The rest of us were left with a nagging question: What is the latest science on the differences between men`s and women`s aptitudes, anyway? Is it true, even a little bit, that men are better equipped for scientific genius? Or is it ridiculous—even pernicious—to ask such a question in the year 2005?
It`s always perilous to use science to resolve festering public debates. Everyone sees something different—like 100 people finding shapes in clouds. By the time they make up their minds, the clouds have drifted beyond the horizon. But scientists who have spent their lives studying sex differences in the brain (some of whom defend Summers and some of whom dismiss him as an ignoramus) generally concede that he was not entirely wrong. Thanks to new brain-imaging technology, we know there are indeed real differences between the male and the female brain, more differences than we would have imagined a decade ago. ``The brain is a sex organ,`` says Sandra Witelson, a neuroscientist who became famous in the 1990s for her study of Albert Einstein`s brain. ``In the last dozen years, there has been an exponential increase in the number of studies that have found differences in the brain.
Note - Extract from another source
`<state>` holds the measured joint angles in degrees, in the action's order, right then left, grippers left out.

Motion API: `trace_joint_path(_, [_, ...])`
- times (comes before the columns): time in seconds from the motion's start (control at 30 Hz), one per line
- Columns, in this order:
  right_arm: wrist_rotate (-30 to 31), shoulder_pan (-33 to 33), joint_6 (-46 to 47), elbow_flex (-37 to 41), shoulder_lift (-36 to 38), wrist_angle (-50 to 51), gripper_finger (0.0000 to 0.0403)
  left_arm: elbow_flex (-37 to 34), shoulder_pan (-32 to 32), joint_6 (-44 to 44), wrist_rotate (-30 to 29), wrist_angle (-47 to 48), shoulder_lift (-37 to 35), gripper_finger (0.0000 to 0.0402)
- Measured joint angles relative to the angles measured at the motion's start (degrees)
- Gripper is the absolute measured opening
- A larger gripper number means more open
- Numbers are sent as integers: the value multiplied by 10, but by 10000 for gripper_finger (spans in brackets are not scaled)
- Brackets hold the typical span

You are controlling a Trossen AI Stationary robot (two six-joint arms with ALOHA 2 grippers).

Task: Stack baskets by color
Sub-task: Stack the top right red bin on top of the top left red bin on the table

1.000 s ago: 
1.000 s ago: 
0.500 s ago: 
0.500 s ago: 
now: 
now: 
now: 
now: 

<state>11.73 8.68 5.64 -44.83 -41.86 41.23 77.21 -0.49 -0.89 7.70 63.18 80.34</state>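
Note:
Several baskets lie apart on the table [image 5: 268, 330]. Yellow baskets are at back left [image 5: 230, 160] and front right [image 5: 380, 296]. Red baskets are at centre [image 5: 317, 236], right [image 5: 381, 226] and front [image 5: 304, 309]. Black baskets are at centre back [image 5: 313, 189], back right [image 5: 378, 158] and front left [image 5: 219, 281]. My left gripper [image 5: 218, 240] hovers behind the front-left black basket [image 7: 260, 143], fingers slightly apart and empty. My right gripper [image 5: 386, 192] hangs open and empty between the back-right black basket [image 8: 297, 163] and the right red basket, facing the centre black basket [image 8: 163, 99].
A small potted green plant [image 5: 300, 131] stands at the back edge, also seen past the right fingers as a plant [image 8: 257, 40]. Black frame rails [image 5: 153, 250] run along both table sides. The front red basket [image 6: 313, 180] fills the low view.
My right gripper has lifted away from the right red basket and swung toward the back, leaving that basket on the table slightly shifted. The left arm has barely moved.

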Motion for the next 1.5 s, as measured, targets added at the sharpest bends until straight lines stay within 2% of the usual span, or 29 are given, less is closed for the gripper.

It`s very exciting.``
But that`s just the beginning of the conversation. It turns out that many of those differences don`t seem to change our behavior. Others do—in ways we might not expect. Some of the most dramatic differences are not just in our brains but also in our eyes, noses and ears—which feed information to our brains. Still, almost none of those differences are static. The brain is constantly changing in response to hormones, encouragement, practice, diet and drugs. Brain patterns fluctuate within the same person, in fact, depending on age and time of day. So while Summers was also right that more men than women make up the extreme high—and low—scorers in science and math tests, it`s absurd to conclude that the difference is primarily because of biology—or environment. The two interact from the time of conception, which only makes life more interesting.